Live Data Map Administrator Guide > Live Data Map Concepts > Column Data Similarity Workflow
  

Column Data Similarity Workflow

The column data similarity workflow includes multiple stages including data preparation, staging, ingestion, and inference.
If you want to discover similar columns of data in your resources, you must enable data discovery when you configure resources that support column data similarity. After you configure column data similarity for the required resources, when you search for a specific asset in the Enterprise Information Catalog, you can see similar columns flagged with the asset.
Identifying column data similarity involves the following steps:
  1. 1. Similarity data preparation that includes similarity profile execution that includes preparing the data for column data similarity and staging the prepared data to a temporary staging location.
  2. 2. Pushing the staged data from the temporary staging location to Hbase.
  3. 3. Inference that involves ingesting the data from HBase to the catalog and the Similarity discovery system resource comparing the data in the catalog for column data similarity.
Note: Step 2 listed above where you must schedule the Similarity Discovery system resource to run is the only step that you need to perform manually in this workflow.

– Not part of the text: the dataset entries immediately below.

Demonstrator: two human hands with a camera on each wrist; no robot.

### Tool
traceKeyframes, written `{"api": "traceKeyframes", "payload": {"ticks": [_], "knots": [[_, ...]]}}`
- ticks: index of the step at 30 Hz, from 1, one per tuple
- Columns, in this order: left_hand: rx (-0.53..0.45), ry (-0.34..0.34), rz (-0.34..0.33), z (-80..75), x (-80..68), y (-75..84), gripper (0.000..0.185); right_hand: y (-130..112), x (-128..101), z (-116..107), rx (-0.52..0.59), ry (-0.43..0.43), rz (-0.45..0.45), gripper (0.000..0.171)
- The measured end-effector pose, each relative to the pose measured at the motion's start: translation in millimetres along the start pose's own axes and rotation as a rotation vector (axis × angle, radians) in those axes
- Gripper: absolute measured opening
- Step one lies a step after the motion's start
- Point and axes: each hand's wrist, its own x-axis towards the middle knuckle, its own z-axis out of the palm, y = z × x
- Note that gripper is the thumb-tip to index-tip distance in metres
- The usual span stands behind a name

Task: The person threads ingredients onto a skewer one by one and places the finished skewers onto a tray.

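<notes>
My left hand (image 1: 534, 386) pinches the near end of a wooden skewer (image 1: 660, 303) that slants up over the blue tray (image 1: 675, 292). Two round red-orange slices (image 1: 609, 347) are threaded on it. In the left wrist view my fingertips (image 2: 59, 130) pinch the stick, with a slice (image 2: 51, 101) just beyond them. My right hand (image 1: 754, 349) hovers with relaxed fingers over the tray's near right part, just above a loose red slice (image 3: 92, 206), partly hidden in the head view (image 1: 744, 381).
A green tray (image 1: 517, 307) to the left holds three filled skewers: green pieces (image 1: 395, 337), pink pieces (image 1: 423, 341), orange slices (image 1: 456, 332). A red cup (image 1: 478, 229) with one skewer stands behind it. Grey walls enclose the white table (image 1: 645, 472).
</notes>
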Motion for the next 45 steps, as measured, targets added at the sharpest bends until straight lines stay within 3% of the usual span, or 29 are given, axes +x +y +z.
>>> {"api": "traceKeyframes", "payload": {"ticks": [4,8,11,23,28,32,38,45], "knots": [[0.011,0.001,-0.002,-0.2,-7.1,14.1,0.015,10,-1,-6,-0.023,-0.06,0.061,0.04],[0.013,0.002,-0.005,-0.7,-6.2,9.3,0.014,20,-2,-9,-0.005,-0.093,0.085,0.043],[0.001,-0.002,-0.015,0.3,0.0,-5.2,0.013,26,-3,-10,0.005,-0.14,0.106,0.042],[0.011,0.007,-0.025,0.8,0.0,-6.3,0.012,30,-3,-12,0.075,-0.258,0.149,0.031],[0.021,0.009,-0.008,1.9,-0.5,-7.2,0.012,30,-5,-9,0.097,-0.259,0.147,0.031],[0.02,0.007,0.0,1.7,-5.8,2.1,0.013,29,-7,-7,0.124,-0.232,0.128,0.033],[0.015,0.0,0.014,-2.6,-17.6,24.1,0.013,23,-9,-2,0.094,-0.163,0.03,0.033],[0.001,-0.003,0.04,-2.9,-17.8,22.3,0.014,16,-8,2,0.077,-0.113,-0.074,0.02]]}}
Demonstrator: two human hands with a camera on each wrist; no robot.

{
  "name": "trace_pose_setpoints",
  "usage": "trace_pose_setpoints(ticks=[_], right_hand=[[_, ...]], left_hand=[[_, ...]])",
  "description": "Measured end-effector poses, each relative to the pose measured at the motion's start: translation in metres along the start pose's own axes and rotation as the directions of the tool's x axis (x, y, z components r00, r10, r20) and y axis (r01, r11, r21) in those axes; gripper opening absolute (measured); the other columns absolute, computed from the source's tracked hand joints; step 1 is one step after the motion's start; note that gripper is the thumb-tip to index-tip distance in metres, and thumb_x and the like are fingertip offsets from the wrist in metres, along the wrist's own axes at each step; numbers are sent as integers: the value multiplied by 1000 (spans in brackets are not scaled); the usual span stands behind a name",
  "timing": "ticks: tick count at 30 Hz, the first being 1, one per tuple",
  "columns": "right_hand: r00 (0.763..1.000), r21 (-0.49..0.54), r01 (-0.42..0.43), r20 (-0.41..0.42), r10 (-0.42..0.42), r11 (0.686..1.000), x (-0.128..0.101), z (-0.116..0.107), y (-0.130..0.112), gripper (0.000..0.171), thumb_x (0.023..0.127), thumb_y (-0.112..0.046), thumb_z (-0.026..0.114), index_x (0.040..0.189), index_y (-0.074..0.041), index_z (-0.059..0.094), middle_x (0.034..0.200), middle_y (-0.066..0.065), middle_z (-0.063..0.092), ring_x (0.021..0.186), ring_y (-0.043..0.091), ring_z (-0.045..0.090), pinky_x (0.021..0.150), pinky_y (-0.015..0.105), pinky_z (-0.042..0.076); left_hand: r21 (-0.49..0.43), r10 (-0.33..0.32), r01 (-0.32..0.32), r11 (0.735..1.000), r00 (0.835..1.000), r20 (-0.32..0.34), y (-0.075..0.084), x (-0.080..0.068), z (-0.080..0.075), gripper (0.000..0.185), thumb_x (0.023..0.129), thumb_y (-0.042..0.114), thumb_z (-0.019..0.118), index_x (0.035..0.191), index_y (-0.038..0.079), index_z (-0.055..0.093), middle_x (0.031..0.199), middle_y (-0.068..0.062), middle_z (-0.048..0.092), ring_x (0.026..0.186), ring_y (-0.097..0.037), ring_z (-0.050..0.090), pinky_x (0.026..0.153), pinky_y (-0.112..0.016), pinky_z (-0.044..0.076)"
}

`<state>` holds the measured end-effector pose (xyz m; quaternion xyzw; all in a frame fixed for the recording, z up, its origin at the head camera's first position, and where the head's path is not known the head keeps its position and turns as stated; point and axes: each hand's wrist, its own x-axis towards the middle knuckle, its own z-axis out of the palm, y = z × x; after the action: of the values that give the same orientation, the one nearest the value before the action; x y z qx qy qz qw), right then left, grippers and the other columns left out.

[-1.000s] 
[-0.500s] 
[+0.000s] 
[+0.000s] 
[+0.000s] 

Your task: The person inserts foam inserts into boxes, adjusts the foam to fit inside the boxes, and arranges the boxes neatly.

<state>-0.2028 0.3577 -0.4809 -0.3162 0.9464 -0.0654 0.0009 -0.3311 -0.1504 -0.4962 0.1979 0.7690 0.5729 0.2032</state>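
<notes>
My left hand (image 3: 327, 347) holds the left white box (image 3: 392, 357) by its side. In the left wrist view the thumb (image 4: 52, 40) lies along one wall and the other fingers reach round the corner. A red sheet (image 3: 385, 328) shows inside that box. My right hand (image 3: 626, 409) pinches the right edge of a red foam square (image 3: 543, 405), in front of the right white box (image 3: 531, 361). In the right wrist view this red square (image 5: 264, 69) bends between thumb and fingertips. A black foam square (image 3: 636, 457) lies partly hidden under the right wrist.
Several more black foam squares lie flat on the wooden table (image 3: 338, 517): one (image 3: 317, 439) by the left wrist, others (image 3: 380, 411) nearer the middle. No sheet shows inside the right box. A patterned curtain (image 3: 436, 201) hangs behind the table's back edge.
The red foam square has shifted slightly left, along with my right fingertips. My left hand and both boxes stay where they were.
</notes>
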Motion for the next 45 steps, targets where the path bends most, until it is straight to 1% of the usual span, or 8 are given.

Similarity Data Preparation

Similarity data preparation involves preparing the data from various sources to start the profiling and staging the prepared data.
The similarity data preparation involves the following stage:
Similarity profile execution
At this stage, Live Data Map uses internal algorithms to prepare data for identifying similar column data in the data sources. Live Data map stores the prepared data in a staging location and then pushes the staged data to HBase.

Similarity Data Inference

Similarity data inference signifies the process of comparing data in the catalog for similarity.
The Similarity discovery system scanner compares the data ingested in the catalog for column data similarity using internal machine intelligence and stores the comparison details in the catalog.
Note: You must specify a schedule for the scanner or run the scanner when required.